The Village Carolers do that with the power of their voices.
Whether you’re ready for Christmas — or still basking in the fall and anticipating Thanksgiving — the holiday season is upon us and the Medford-based carolers let the sounds of the season be heard in their own special way.
“Over the years, we’ve had requests for different songs. Our book is now up to 74 carols and songs, which we rehearse thoroughly in preparation for the season,” said co-founder and bass singer Michael Chadwick. “We added ‘Auld Lang Syne,’ we added ‘The Christmas Song’ and ‘Jingle Bell Rock.’ We’re trying to please everybody.”
The Village Carolers set themselves apart from other carolers by singing favorites from the Victorian Era (1837 to 1901, for anyone without Google handy).
“People are surprised to know that ‘Jingle Bells’ predates the Civil War,” Chadwick added. “Our book includes 40-45 Victorian era songs and we have some as far back as the 12th century, like ‘O Come, O Come, Emmanuel'”
Some of the songs Chadwick mentioned will be heard at the township’s annual Dickens Festival on Dec. 7 along Main Street, where, you guessed it, the carolers will be in full Dickensian garb.
Chadwick said when the group makes appearances, they conform to the time period they’re asked to perform in, commonly talking to people in the language of that time frame. At some points, he added, they will answer the public’s questions in the same manner.
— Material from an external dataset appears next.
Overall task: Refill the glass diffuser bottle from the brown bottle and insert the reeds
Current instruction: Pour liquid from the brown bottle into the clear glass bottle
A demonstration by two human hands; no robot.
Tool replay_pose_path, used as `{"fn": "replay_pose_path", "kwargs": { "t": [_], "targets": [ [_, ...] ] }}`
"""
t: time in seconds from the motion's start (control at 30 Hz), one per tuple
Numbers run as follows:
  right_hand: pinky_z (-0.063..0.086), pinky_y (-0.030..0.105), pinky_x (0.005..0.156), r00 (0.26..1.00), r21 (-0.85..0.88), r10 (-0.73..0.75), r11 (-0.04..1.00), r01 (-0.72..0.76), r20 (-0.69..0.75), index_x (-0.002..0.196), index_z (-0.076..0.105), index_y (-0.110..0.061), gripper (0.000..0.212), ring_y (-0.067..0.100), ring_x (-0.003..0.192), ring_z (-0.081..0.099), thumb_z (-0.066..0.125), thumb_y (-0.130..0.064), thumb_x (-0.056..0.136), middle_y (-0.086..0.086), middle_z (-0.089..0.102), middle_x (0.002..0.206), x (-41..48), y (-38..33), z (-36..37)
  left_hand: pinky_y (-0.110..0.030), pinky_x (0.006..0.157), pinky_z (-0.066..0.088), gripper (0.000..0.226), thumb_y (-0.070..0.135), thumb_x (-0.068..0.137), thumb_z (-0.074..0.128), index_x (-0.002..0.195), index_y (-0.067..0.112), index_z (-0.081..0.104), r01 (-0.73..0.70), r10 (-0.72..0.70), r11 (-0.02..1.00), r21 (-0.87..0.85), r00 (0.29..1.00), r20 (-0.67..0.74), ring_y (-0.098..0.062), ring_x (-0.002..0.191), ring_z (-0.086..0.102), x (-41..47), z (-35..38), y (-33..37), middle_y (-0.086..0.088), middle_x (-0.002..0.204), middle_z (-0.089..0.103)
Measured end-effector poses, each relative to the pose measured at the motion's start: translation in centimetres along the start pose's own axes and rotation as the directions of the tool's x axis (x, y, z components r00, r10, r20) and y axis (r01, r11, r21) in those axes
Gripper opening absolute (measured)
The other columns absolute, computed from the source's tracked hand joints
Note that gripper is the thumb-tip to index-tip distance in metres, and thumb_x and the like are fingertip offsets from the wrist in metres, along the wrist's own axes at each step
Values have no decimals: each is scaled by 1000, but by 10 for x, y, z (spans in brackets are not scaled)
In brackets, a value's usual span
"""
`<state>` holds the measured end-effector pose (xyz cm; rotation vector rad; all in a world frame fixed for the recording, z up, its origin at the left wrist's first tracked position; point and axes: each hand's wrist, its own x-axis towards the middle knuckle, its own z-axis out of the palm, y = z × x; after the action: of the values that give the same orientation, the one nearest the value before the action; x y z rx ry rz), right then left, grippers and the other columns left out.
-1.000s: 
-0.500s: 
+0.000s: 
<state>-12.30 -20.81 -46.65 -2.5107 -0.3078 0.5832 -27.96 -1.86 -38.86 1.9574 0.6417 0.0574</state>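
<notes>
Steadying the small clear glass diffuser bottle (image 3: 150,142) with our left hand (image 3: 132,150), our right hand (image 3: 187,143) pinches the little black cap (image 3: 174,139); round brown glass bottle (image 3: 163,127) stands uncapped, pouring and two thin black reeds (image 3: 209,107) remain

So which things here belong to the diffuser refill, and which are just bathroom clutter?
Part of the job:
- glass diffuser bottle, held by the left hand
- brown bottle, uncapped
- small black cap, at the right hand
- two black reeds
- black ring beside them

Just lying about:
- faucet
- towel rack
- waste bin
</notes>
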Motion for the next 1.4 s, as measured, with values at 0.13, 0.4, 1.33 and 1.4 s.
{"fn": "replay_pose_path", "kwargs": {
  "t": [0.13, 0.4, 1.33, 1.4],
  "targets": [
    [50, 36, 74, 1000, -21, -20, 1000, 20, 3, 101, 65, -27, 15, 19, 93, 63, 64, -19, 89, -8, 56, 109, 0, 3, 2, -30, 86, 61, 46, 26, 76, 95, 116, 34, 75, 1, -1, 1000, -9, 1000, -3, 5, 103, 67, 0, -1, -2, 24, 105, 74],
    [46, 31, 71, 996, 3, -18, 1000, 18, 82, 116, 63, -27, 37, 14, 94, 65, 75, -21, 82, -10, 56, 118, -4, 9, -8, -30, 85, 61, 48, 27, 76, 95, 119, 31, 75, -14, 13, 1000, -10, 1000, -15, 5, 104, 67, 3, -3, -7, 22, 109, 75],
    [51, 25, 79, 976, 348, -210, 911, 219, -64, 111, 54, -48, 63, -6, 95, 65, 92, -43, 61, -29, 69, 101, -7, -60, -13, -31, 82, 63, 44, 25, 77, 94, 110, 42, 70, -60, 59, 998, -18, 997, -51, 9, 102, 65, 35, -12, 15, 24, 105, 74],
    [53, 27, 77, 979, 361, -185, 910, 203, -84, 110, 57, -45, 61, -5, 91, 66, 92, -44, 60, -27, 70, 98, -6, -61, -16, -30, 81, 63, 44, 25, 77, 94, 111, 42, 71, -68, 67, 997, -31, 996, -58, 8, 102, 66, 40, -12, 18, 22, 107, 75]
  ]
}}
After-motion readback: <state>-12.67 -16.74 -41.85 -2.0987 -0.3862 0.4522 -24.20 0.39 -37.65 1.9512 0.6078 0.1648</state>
“If somebody asks us for ‘You’re a Mean One Mr. Grinch,’ we sort of redirect and say that we don’t know it yet and we remind everyone that everything’s from 1905 and earlier.”
The Medford-based group doesn’t just take nightly strolls down township streets. They’ve gained recognition and star power at statewide and national events. They recently appeared at the Hallmark network Christmas Con from Nov. 8 to 10, a celebration of the season from the TV network known for its holiday movies.
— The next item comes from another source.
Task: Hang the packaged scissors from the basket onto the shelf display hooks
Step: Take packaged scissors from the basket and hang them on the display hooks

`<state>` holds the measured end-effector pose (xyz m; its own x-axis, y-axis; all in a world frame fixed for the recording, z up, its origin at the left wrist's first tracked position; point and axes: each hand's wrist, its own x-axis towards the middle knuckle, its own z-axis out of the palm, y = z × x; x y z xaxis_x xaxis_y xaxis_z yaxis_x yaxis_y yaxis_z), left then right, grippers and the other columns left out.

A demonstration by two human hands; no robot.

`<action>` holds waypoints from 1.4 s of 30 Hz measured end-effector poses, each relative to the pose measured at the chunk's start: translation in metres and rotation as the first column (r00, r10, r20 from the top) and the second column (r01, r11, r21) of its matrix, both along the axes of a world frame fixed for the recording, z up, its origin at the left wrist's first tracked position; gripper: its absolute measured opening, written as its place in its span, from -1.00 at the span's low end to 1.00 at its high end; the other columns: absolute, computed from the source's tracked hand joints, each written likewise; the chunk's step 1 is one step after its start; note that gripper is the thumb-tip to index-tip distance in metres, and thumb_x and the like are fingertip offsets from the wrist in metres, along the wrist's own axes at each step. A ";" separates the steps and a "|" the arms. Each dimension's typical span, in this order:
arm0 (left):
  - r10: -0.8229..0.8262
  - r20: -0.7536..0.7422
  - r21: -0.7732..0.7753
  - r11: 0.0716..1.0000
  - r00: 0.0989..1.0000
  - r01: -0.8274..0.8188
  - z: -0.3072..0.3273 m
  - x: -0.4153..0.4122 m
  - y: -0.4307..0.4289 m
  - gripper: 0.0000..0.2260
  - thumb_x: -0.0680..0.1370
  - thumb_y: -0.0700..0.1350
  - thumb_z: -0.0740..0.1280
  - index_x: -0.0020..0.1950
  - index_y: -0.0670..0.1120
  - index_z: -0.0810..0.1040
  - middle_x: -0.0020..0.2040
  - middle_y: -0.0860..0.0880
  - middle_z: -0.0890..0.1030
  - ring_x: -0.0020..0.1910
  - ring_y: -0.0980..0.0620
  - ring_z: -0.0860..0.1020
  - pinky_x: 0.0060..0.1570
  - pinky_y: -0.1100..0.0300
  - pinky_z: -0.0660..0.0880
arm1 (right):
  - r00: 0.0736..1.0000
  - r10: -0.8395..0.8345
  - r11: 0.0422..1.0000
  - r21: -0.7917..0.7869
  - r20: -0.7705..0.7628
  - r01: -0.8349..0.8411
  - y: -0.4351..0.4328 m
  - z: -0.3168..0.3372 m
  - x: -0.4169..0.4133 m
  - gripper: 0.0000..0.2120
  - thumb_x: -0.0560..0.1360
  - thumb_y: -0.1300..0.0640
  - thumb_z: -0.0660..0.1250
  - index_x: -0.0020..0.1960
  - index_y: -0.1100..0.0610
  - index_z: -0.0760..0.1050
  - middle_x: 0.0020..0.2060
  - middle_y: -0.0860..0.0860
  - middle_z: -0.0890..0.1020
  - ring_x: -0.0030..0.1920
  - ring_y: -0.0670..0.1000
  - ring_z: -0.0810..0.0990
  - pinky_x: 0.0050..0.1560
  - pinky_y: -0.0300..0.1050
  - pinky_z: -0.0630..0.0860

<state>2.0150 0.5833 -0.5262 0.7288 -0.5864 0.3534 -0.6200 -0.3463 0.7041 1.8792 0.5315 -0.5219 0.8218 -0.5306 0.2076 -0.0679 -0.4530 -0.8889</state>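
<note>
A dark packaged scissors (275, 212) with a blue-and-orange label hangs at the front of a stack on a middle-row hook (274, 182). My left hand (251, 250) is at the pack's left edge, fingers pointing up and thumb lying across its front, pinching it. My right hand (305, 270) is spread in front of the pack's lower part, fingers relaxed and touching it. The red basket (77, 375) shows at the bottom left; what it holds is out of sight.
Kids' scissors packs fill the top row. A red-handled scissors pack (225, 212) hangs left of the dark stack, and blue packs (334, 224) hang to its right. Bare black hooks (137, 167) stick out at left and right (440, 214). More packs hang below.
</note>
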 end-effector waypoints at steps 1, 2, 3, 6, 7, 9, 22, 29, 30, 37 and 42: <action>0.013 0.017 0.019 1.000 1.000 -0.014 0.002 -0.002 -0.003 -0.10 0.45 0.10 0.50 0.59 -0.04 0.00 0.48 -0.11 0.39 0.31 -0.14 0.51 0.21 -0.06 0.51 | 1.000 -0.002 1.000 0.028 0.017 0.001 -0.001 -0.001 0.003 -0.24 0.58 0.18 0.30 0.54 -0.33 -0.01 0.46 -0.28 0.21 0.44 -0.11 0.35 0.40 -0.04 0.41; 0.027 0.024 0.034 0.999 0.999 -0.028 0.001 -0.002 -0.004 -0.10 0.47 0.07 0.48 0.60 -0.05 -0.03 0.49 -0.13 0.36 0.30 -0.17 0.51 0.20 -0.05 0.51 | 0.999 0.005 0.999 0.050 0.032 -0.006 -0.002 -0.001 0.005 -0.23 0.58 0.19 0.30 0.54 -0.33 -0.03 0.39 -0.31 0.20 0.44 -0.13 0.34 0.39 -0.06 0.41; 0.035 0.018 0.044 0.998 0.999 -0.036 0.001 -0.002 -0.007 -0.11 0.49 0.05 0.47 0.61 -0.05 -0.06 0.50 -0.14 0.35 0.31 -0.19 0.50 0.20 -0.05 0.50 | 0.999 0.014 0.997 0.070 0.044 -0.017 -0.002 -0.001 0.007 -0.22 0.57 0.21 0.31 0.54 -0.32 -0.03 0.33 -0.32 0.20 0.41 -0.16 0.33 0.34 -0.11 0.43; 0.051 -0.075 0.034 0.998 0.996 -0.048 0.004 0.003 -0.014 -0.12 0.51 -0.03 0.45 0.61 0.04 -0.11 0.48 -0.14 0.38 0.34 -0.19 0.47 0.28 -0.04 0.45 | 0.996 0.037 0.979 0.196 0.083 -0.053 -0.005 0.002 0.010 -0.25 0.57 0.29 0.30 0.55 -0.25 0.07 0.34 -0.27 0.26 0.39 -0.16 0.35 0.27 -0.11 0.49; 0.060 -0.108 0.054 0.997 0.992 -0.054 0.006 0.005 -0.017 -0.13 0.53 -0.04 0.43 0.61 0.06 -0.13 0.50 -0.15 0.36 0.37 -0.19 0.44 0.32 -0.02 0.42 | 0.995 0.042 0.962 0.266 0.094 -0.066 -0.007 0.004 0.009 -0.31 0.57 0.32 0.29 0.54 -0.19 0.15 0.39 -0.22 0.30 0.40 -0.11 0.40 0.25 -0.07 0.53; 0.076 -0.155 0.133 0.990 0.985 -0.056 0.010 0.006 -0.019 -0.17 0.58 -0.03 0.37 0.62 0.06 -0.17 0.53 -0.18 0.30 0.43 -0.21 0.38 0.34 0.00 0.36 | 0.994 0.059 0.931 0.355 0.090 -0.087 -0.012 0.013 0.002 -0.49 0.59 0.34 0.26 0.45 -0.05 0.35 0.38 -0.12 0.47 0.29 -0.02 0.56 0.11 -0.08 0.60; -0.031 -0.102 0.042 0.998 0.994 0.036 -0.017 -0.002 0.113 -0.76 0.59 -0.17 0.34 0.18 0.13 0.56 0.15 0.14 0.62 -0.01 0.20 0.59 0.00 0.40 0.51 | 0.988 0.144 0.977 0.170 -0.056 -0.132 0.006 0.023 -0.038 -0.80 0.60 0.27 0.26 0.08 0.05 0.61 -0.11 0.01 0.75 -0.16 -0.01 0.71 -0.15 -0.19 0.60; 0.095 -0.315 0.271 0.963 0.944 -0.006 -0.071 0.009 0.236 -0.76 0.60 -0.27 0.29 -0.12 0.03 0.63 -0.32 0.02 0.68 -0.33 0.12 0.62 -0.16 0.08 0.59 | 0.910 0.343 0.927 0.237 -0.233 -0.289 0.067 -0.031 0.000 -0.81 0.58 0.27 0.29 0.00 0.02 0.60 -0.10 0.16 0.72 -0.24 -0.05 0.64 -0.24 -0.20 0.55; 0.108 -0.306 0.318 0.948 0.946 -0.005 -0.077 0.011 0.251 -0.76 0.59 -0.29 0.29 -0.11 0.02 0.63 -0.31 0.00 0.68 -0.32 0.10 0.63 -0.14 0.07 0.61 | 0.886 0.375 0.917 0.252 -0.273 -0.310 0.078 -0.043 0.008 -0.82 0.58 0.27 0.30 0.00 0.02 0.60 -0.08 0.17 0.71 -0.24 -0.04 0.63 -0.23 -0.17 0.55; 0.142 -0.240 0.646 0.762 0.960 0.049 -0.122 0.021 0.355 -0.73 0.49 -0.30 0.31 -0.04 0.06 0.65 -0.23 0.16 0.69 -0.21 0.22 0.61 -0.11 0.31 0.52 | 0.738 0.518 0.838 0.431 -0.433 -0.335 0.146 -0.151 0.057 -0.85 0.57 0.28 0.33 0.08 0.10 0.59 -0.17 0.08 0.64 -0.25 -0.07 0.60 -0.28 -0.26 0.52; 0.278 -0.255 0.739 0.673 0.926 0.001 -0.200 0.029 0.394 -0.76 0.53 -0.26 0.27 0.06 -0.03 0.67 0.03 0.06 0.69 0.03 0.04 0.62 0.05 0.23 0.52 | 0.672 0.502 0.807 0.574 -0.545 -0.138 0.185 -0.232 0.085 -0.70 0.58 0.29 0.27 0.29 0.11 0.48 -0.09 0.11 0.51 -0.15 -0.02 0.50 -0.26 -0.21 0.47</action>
“It was wonderfully insane in the best possible way,” Chadwick said of the event. “People were incredibly excited to meet their Hallmark stars, there was an ugly Christmas sweater contest, and we sang for most of the day on Saturday and Sunday.
“By Monday, I woke up and my voice was pretty raw.”
As the group makes appearances large and small, Chadwick noted, a whopping 74 songs in the repertoire enable them to add a bit of spice to each event. The group also performs an original piece called “Sleep Baby Jesus,” which Chadwick described as more of a lullaby than a secular tune.
The carolers inspire a range of emotions from people. Whether they react like Tiny Tim exclaiming “God bless us everyone,” shed a tear when they’re teleported to a fond memory with a missed loved one, or become filled with joy like a kid on Christmas Day, Chadwick said the group has to distance itself from listener reactions so they don’t choke up during a performance.
“We want people to have a good emotional response from it,” he noted. “It’s a very powerful thing to have live music, and when people have visceral feelings, they’re profoundly affected by it.”
Ready to have your ears blessed by the sounds of the season from Medford’s Village Carolers? Grab your jackets, hats and mittens and head to Main Street for the Medford Business Association’s annual Dickens Festival, from 4:30 to 9 p.m., Dec. 7.
To learn more about the Village Carolers or to audition, visit TheVillageCarolers.com.
“[I love] making this beautiful music with other talented vocalists,” Chadwick said. “I love how we create a wonderful experience and feeling for people.”